Yıllardır, her şehit haberiyle içimizden bir şeyler kopuyor hep… Şehitlerimizin isimlerinin ne olduğu hiç önemli olmamıştır bizler için. Biz onlara Mehmetçik demişiz bir kere. Hangi şehirde yaşıyor olurlarsa olsunlar, en yakınımızdaymışlar gibi onların acılarını yüreklerimizin en derininde hissetmişizdir…

      Evlatlarımız birer birer öldürülüyor ve bu duruma maalesef seyirci kalınıyor. Toplu olarak şehit verdik mi hemen Kandil’e birkaç uçak gönderiliyor. Bu durum artık göstermelik geliyor bana… İnsanın sorası da gelmiyor değil. BU UÇAKLAR ŞEHİT KANIYLA MI ÇALIŞIYOR?

      Sen koskoca Türkiye Cumhuriyetisin. Dünya devletlerine kafa tutmuş Mustafa Kemal’in ve dedelerimizin torunlarısın. Bir avuç çapulcuyu mu dize getiremiyorsun?
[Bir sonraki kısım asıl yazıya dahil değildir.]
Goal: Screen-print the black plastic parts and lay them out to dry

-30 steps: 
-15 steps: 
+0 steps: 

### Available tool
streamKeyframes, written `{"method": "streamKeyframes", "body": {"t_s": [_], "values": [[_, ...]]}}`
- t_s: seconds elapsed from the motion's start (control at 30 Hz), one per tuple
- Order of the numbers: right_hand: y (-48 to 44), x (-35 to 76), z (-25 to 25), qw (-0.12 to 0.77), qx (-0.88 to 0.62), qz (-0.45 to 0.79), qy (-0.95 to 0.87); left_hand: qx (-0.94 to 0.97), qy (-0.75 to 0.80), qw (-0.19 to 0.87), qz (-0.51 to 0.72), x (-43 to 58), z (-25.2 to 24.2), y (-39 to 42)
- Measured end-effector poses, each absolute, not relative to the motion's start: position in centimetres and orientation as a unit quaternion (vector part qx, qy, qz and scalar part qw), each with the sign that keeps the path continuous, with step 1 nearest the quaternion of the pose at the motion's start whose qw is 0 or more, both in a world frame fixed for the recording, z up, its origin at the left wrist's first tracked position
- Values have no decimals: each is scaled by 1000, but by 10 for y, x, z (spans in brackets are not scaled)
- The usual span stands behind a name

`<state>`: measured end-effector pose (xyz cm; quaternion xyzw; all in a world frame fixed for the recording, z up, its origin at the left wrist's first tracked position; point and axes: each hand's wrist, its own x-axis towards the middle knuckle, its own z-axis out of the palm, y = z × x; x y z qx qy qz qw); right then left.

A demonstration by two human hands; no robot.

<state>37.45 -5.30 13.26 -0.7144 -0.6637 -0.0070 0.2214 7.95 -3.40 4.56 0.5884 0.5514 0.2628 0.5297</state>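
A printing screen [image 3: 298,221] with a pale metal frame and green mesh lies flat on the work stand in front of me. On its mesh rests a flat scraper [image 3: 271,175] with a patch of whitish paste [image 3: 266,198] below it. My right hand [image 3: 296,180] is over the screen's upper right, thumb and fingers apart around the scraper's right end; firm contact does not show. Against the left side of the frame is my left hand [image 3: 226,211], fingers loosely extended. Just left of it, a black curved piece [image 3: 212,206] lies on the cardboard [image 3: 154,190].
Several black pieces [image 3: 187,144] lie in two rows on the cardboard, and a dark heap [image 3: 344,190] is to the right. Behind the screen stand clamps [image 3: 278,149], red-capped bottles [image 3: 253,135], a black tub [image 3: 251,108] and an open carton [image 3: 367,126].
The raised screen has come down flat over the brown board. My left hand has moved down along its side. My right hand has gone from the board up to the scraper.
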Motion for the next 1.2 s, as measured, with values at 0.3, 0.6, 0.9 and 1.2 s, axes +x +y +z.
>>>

       Yıllardır oynanan bir oyunun içerisindeyiz maalesef. Emperyalizmin pençesine düşmüşüz ve kafamızı bile kıpırdatamıyoruz. Ortadoğu karışık olsun ki biz teker teker buraları ele geçiririz diyen yayılmacılar, buralara ulaşmak için yıllardır hep Türkiye’yi kullandılar. Kullanmaya da devam ediyorlar.
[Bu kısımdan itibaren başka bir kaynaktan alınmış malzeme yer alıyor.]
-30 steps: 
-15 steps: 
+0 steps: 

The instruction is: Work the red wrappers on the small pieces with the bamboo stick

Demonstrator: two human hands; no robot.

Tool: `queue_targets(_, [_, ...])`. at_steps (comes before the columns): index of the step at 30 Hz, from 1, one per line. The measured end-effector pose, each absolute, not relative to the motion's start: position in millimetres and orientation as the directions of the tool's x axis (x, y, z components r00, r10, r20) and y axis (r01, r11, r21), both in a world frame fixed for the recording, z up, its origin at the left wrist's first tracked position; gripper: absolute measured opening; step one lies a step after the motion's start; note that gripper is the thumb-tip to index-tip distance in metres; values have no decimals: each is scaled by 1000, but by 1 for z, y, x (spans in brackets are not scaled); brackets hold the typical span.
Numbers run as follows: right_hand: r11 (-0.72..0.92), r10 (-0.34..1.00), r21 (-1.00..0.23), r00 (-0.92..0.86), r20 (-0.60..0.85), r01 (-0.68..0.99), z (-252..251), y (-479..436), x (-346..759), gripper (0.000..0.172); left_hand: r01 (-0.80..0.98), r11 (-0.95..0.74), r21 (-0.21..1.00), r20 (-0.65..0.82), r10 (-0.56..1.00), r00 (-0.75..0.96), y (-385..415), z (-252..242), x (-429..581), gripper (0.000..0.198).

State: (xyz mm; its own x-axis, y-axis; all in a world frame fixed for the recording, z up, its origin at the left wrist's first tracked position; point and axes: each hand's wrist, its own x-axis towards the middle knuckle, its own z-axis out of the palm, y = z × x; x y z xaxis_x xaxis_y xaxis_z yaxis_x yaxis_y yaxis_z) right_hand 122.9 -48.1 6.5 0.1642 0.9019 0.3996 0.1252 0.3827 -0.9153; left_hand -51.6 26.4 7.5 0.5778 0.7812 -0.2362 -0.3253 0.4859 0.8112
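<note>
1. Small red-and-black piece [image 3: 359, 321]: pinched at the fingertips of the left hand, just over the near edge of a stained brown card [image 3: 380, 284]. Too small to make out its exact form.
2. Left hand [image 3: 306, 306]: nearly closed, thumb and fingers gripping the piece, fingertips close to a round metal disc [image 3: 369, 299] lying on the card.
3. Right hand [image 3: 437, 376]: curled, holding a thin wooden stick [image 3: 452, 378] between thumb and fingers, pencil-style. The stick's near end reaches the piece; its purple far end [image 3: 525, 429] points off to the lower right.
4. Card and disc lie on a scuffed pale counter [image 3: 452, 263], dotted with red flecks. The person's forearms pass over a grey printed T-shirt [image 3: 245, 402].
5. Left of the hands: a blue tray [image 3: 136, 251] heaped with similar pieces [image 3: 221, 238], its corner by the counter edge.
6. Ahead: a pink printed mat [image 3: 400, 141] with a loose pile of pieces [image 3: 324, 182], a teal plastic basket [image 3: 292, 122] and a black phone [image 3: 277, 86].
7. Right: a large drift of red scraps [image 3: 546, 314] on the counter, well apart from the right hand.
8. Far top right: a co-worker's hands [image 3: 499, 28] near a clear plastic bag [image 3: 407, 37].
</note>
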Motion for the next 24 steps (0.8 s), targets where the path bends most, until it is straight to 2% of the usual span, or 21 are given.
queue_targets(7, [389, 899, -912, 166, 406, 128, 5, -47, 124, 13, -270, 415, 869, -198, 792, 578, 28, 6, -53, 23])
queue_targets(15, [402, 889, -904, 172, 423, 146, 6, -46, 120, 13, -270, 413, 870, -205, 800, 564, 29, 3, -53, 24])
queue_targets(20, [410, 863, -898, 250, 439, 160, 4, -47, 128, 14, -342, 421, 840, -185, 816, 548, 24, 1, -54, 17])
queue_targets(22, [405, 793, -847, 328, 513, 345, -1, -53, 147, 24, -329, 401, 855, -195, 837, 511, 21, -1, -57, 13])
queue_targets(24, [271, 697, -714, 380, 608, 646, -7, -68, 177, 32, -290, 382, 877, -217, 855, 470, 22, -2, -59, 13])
      İstense, bu doğu sorunu hemen bitebilir. Fakat buna müsaade etmiyorlar işte. Olan benim Mehmetçiğime oluyor. Analarımıza, babalarımıza, kardeşlerimize ve sevdiklerimize oluyor…

      Daha kaç şehit vermemiz gerekiyor? Şehit haberleri verilirken ve kanımız donarken şu kadar da yaralı var deniliyor. Biraz içimiz rahatlıyor yaralı haberi olunca. İyi ki bunlarda ölmemiş diye geçiriyoruz içimizden. Hâlbuki durum o derece kötü ki yaralı Mehmetlerimiz için. Yaşasalar bile bir parçaları muhakkak ellerinden alınmış oluyor. Kiminin ayakları, kiminin kolları, kiminin gözleri… Çoğu yaralı Mehmetimiz yaşama savaşını kaybediyor zaten. Sonrasında yaralıların şehit olanları hiç basına yansıtılmıyor her nedense… Bu durumu nereden mi biliyorum… Askerliği yaptığım dönemde Gata’da yattım ben de yirmi gün. Bu süre içinde okadar çok yaralı gördüm ki, içimden, bu şekilde hayatlarına devam edeceklerse hiç etmesinler daha iyi dediklerim oldu… Bu dönemde yine büyük bir baskın oldu ve ilk açılama 18 şehit diye aktarıldı. Yirmi kadar da yaralı var dendi. Bu yaralılar Gata’ya getirildi ve ilk gün sekizi maalesef yaşam savaşını kaybetti. Fakat hiçbir zaman bunun açıklaması yapılmadı. Haber bültenlerinde hala 18 şehitten bahsediliyordu… (Belki de moralleri bozmamak için açıklanmıyor ama ben durumu açıklamak istedim.)Anlayacağınız, bizim kaybımız göründüğünden daha çok oluyor bu çatışmalarda…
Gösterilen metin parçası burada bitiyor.